Voicing the Need for Amyotrophic Lateral Sclerosis Environmental Research

Author Affiliations
  • 1Department of Neurology, University of Michigan, Ann Arbor
  • 2Program for Neurology Research and Discovery, University of Michigan, Ann Arbor
JAMA Neurol. Published online March 2, 2020. doi:10.1001/jamaneurol.2020.0051

In 1962, Rachel Carson, MS, published Silent Spring,1 a book detailing the negative impact of widespread persistent pesticide use on the environment. The book led to public awareness of the damaging effects of pesticides, and it ignited the movement that would ultimately lead to the creation of the US Environmental Protection Agency in 1970. The book’s title is a reference to pesticide-induced thinning of bird eggshells, leading to breakage, a reduction in bird populations, and the resulting loss of birdsong.

Amyotrophic lateral sclerosis (ALS) is a neurodegenerative disease that leads to progressive weakness and acute disability that can physically silence persons living with the disease. Fortunately, those that treat, research, and advocate for persons with ALS will not be silenced, and it is with this impetus that we focus our attention on the environmental factors that influence ALS. This is of critical importance because we need to better elucidate ALS pathomechanisms to identify modifiable disease risks to lower incidence and develop treatments to improve patient outcomes.

Ongoing genetic discoveries have been, and continue to be, extremely important for advancing our understanding of ALS pathogenesis. Furthermore, evolving technologies along with global collaborations have accelerated genetic discoveries. Despite these achievements, it is possible we are only telling half of the story. In the roughly 90% of individuals without a family history of ALS (sporadic cases), ALS heritability—how much genetic variability contributes to disease—is estimated to be between 20% and 60%. Additionally, even for individuals with a known genetic mutation, additional steps are required to cause disease, since some carriers do not develop ALS.2 Specifically, environmental triggers, superimposed on genetic risk and cellular changes due to aging,3 are widely believed to play a role in ALS. The basic premise is that more prevalent genetic variants are less penetrant but that they may be activated through a certain environmental exposure. Thus, highly prevalent but lowly penetrant genetic traits can become highly penetrant following exposure to specific toxicants. Aging may further interact with these effects as the cumulative exposure to various sources of pollution will increase.

Among the possible environmental ALS risks, our group has recently reported that pesticides increase ALS risk4,5 and that higher concentrations of persistent organic pollutants are associated with a poorer ALS survival.6 However, more work must be done to fully identify and catalog what environmental factors influence disease risk and progression. In other words, we must define the ALS exposome, the cumulative measure of life-long exposures, and how they relate to ALS onset and progression. This is not a simple task because it essentially requires us to quantify all environmental exposures from the earliest stages prior to disease onset and throughout ALS development. When Silent Spring1 was released, President John F. Kennedy commissioned a scientific advisory panel to help understand the environmental effects of pesticides.7 Despite the difficulties that accompany performing these environmental studies, the ALS community has chosen to persevere and accept the challenge to conduct exposome research, just as President Kennedy challenged us to aim for the moon.

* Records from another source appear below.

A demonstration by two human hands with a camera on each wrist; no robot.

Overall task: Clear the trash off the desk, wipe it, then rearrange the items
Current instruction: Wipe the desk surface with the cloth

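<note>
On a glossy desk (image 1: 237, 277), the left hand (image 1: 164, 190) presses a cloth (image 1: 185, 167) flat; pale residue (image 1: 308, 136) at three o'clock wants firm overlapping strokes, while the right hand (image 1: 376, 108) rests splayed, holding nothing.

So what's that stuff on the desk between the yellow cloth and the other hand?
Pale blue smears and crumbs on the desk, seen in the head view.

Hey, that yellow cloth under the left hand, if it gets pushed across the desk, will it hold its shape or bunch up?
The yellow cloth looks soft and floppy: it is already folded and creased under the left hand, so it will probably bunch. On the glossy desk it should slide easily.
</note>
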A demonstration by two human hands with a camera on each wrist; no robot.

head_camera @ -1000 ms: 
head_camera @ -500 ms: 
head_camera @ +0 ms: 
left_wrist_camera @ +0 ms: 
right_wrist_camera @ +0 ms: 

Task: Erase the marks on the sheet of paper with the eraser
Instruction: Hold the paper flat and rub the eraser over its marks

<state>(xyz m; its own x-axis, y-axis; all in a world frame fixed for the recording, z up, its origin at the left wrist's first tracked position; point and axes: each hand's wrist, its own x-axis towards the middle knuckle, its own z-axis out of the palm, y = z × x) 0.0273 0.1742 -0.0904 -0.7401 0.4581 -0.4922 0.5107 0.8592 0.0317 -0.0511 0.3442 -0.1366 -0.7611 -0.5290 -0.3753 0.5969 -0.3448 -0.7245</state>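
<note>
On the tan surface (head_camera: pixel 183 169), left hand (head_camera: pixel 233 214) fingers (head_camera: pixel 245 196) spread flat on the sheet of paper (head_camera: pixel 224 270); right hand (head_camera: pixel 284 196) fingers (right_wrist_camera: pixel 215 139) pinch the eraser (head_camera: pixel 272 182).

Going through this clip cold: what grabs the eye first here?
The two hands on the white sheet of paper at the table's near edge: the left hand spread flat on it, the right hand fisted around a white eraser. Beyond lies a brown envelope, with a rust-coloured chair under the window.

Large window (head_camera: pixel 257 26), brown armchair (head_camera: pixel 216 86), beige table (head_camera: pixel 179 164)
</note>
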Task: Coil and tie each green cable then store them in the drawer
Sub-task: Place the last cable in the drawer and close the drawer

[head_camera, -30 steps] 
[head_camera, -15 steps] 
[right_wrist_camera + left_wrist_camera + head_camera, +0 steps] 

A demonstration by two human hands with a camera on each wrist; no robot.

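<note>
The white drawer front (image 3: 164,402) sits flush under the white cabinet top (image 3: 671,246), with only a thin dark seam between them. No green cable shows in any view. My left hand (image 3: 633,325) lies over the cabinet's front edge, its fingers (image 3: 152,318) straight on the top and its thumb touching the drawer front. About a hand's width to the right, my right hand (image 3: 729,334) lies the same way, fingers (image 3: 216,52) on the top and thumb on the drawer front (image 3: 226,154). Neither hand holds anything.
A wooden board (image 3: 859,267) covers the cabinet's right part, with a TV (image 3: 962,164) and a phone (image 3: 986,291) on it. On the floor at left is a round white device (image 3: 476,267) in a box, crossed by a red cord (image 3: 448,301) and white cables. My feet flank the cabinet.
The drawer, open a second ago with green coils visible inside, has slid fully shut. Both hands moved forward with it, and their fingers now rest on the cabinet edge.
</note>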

There are real barriers to performing this work. It requires establishing extremely large prospective cohorts at birth to monitor the development of a disease as rare and heterogeneous as ALS, which is cost prohibitive. For case-control studies, it is costly and challenging to identify willing and motivated controls, especially for a disease without significant public awareness. Further, there are multiple debates over what comprises the best control population, and these debates can delay funding and slow research progress. But just as the cost and efficiency of genetic research in ALS has improved over time, our hope is that it will be the same for exposome research.

What are the steps that we can take presently? All ALS stakeholders should encourage participation in the National ALS Registry (https://www.cdc.gov/als) to improve case ascertainment, better track disease, and build the knowledge base and cohorts necessary for this research. Informing our patients of the importance of National ALS Registry enrollment is a standard practice in our clinic, and this practice should be incorporated into other clinics. We are impressed by the efforts of the National ALS Registry as well as the ALS Association and Muscular Dystrophy Association to support the registry and encourage other health care professionals to support these efforts.

We propose the following actions to address the above barriers moving forward. With the exception of Massachusetts, which has a state ALS registry (https://www.mass.gov/als-registry), ALS is not a reportable disease in the United States; therefore, we do not know the true annual incidence or whether it is increasing, as many ALS researchers suspect. We advocate to follow Massachusetts’ lead and make ALS reportable in all states. This approach will lead to better case ascertainment and subsequent scientific advancements. Mandatory reporting should be accompanied by funding support to ensure programmatic success. It should also be extended to enable occupational and exposure assessments for individuals with ALS and to perform geospatial analyses to assess for clustering of ALS cases and whether cases cluster around superfund sites and bodies of water. Improved funding for ALS exposome research is thus required. The need likewise remains for the funding of smaller hypothesis-generating studies, as findings from these smaller studies can then leverage data from larger ALS cohorts. Advocacy at the state and national level by citizens can help voice the need for these changes.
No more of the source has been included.